*GIVEN DATA*
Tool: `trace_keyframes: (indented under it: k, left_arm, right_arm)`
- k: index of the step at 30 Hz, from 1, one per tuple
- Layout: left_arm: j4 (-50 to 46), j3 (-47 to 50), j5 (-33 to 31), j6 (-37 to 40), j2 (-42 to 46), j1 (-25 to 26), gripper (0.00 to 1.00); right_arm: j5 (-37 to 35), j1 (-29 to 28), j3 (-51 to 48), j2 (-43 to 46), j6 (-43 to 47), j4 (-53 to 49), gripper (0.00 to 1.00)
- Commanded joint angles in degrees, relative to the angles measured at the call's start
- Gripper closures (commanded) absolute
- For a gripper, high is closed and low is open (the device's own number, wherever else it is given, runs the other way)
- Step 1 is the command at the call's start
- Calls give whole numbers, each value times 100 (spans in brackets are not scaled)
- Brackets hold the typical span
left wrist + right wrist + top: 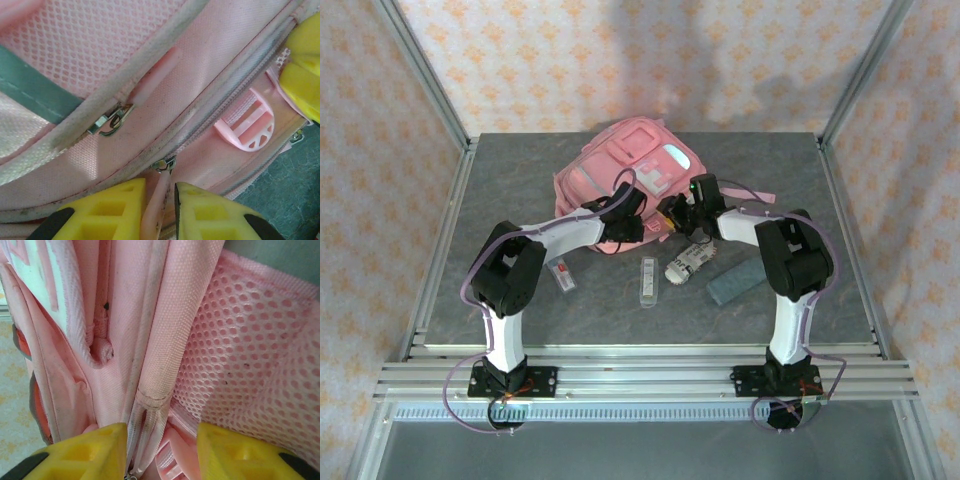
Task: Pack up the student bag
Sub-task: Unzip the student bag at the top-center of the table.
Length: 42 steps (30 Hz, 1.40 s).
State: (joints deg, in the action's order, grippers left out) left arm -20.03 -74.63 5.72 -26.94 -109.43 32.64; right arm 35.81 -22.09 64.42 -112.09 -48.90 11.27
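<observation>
We see a grey stone-look surface (510,190) with four small things lying apart on its near half. Toward 8 o'clock from its middle lies a small clear packet (561,273). At 6 o'clock lies a slim clear case (647,280). Toward 4 o'clock lies a white printed roll (688,264), with a dark grey-green block (733,282) just beside it. A wall (620,60) with an orange flower pattern stands at 12 o'clock.

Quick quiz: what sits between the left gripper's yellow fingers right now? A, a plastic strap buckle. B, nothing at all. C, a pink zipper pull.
C: the left wrist view shows a pink zipper pull of the student bag running down between the left gripper's fingers.
</observation>
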Motion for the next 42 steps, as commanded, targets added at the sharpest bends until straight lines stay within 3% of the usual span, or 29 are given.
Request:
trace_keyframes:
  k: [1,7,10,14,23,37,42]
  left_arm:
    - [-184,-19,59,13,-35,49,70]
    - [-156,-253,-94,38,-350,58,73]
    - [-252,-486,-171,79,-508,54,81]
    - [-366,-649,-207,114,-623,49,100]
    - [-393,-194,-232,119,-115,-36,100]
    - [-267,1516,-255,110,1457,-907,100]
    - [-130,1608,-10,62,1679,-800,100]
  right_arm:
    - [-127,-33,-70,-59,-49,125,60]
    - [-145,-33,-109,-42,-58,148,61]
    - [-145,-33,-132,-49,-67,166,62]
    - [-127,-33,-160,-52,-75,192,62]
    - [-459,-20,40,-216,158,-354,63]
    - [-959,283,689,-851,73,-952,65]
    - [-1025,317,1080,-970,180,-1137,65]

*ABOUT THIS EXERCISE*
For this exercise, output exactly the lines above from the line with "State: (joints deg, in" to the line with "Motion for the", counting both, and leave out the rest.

*REPLY TO THE TASK*
State: (joints deg, in the action's order, grippers left out) left arm -20.03 -74.63 5.72 -26.94 -109.43 32.64; right arm 35.81 -22.09 64.42 -112.09 -48.90 11.27
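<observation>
We see a grey stone-look surface (510,190) with four small things lying apart on its near half. Toward 8 o'clock from its middle lies a small clear packet (561,273). At 6 o'clock lies a slim clear case (647,280). Toward 4 o'clock lies a white printed roll (688,264), with a dark grey-green block (733,282) just beside it. A wall (620,60) with an orange flower pattern stands at 12 o'clock.

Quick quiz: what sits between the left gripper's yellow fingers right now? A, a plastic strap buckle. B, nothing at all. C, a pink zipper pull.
C: the left wrist view shows a pink zipper pull of the student bag running down between the left gripper's fingers.
</observation>
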Motion for the next 42 steps, as commanded, targets added at the sharpest bends until straight lines stay within 3% of the usual span, or 29 are given.

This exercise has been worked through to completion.